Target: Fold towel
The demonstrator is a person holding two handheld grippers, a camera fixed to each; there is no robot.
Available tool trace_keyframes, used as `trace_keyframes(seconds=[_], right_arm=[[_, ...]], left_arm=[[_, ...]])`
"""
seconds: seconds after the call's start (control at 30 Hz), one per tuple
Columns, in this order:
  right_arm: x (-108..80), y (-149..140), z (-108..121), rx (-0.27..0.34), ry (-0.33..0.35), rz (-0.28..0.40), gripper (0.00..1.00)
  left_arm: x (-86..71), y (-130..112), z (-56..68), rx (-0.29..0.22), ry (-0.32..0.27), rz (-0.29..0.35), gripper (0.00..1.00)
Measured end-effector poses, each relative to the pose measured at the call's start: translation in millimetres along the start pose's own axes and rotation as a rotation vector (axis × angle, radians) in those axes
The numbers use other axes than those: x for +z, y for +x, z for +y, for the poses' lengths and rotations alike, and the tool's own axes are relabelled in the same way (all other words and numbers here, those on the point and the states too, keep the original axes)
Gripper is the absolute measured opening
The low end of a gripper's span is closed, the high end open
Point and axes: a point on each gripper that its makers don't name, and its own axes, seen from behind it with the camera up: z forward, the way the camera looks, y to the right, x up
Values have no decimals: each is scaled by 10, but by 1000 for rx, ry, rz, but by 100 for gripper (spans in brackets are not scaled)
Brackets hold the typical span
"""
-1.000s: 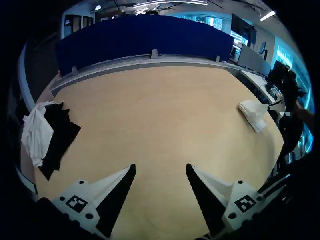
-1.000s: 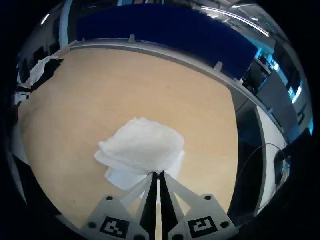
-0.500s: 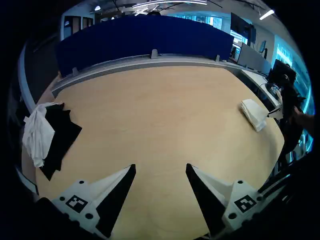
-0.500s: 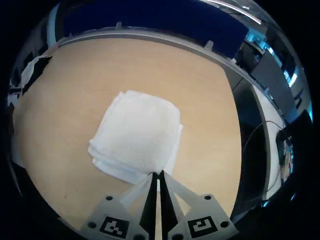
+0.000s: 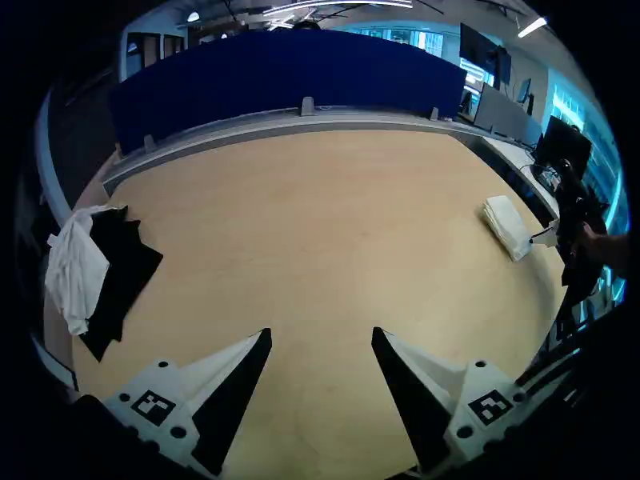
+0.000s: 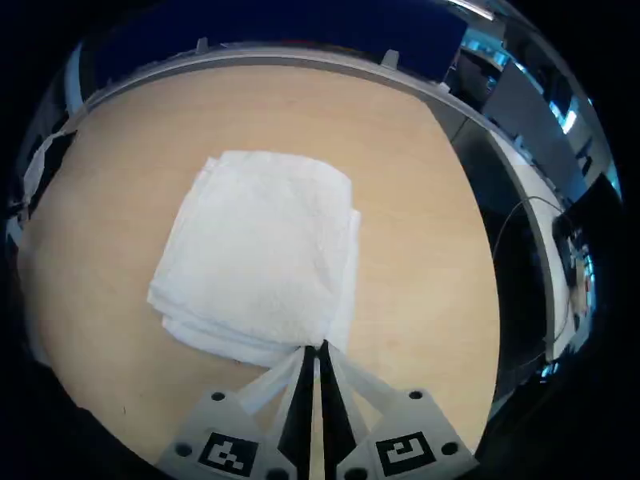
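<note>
The right hand-held gripper pinches the near corner of the folded towel lying on the counter, probably to place it neatly, while the left hand-held gripper hovers with fingers apart.

No word, number or brand is showing legibly anywhere on the scene. The only signs are black-and-white square coded markers, carrying block patterns rather than letters. Two are riding on the finger bases of the right gripper, just behind the near corner of the towel. Two more are sitting on the left gripper, well apart from that towel.
</note>
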Motion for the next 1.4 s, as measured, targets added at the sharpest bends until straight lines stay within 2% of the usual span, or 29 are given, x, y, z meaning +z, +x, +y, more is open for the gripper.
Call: trace_keyframes(seconds=[0.27, 0.47, 0.57, 0.77, 0.87, 0.9, 1.17, 1.4], right_arm=[[-28, -5, 33, 24, -27, 5, 11], [-138, -10, 61, 49, -51, 22, 23], [-201, -7, 45, 62, -56, 36, 40], [-275, 18, -104, 110, -13, 68, 72], [-296, 53, -150, 134, -8, 86, 95], [-305, 67, -155, 140, -11, 94, 99], [-386, 158, -171, 152, -40, 136, 100], [-490, 393, -207, 177, -73, 240, 100]], left_arm=[[0, 12, -18, -5, -2, 3, 93], [-33, 39, -35, -1, -1, 11, 93], [-42, 41, -34, -1, -4, 12, 93], [-43, 52, -37, -4, -10, 18, 93], [-46, 59, -45, -3, -10, 21, 93], [-48, 61, -49, -2, -10, 23, 93], [-41, 82, -75, -9, -10, 35, 93], [-19, 148, -91, -26, -13, 61, 93]])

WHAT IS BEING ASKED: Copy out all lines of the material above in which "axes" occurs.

REPLY:
Measured end-effector poses, each relative to the pose measured at the call's start: translation in millimetres along the start pose's own axes and rotation as a rotation vector (axis × angle, radians) in those axes
The numbers use other axes than those: x for +z, y for +x, z for +y, for the poses' lengths and rotations alike, and the tool's own axes are relabelled in the same way (all other words and numbers here, those on the point and the states too, keep the original axes)
Point and axes: a point on each gripper that its makers don't name, and its own axes, seen from behind it with the camera up: z forward, the way the camera looks, y to the right, x up

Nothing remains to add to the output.